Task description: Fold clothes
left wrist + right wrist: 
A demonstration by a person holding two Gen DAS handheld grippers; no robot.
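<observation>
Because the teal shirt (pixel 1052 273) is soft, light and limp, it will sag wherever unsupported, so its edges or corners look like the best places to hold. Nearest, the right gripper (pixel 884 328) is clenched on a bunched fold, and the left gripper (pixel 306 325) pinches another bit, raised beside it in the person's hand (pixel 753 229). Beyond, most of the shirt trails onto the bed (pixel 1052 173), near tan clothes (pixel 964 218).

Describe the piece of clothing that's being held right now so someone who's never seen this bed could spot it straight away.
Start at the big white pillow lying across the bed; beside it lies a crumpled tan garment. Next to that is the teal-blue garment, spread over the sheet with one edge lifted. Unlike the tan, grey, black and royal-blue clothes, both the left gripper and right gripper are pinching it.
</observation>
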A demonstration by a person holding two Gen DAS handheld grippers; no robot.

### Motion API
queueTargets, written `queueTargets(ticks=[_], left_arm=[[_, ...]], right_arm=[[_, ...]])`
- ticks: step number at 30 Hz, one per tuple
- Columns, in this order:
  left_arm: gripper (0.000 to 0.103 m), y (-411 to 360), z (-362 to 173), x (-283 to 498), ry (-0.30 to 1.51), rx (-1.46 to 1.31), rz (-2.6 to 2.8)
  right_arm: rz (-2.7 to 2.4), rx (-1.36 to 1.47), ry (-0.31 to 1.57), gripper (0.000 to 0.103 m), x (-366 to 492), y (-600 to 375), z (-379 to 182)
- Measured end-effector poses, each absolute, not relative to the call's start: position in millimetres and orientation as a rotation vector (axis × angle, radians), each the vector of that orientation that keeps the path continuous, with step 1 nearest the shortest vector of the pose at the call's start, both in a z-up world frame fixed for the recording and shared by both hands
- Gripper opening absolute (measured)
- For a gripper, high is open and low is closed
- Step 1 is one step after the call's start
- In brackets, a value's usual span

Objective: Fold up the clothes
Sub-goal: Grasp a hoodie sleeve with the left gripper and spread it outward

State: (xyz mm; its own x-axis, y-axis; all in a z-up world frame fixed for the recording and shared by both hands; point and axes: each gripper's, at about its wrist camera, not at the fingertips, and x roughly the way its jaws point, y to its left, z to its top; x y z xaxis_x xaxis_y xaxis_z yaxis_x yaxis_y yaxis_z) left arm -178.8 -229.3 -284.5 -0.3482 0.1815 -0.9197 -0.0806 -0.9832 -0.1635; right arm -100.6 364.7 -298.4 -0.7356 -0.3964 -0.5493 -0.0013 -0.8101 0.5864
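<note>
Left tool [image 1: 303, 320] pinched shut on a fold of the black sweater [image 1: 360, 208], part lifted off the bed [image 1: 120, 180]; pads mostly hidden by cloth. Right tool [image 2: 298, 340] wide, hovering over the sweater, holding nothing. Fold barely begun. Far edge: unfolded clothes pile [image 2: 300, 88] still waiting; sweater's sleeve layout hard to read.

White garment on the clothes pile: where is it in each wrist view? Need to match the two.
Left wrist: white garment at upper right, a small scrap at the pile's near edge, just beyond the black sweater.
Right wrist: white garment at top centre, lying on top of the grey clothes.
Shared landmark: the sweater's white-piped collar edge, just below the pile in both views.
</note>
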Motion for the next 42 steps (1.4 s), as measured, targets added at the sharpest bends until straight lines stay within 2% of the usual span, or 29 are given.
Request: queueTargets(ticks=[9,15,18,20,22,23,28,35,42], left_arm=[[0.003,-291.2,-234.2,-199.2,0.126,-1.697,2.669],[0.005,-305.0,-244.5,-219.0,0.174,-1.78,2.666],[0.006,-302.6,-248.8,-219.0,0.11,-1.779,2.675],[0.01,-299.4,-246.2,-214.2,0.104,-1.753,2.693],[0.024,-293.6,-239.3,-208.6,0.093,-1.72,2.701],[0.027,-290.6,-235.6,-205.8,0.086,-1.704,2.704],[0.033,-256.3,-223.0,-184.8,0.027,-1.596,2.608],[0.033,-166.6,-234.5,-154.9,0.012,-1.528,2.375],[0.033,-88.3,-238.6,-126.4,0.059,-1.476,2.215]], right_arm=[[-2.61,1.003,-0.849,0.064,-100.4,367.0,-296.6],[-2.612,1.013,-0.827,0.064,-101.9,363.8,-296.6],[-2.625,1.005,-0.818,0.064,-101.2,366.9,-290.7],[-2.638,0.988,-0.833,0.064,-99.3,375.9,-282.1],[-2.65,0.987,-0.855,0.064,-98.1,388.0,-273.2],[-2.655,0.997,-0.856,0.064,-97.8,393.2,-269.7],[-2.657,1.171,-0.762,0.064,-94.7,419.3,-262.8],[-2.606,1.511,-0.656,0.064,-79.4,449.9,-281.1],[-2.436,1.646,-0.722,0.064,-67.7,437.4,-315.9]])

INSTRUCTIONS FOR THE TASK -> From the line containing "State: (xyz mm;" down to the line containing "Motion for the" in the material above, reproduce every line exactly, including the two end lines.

RESPONSE ->
State: (xyz mm; its own x-axis, y-axis; all in a z-up world frame fixed for the recording and shared by both hands; point and axes: each gripper's, at about its wrist camera, not at the fingertips, and x roughly the way its jaws point, y to its left, z to its top; x y z xaxis_x xaxis_y xaxis_z yaxis_x yaxis_y yaxis_z) left arm -178.8 -229.3 -284.5 -0.3482 0.1815 -0.9197 -0.0806 -0.9832 -0.1635; right arm -100.6 364.7 -298.4 -0.7356 -0.3964 -0.5493 -0.0013 -0.8101 0.5864
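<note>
Left tool [image 1: 303, 320] pinched shut on a fold of the black sweater [image 1: 360, 208], part lifted off the bed [image 1: 120, 180]; pads mostly hidden by cloth. Right tool [image 2: 298, 340] wide, hovering over the sweater, holding nothing. Fold barely begun. Far edge: unfolded clothes pile [image 2: 300, 88] still waiting; sweater's sleeve layout hard to read.

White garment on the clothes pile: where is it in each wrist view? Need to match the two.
Left wrist: white garment at upper right, a small scrap at the pile's near edge, just beyond the black sweater.
Right wrist: white garment at top centre, lying on top of the grey clothes.
Shared landmark: the sweater's white-piped collar edge, just below the pile in both views.
</note>
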Motion for the next 42 steps (1.4 s), as measured, targets added at the sharpest bends until straight lines stay within 2% of the usual span, or 29 are given.

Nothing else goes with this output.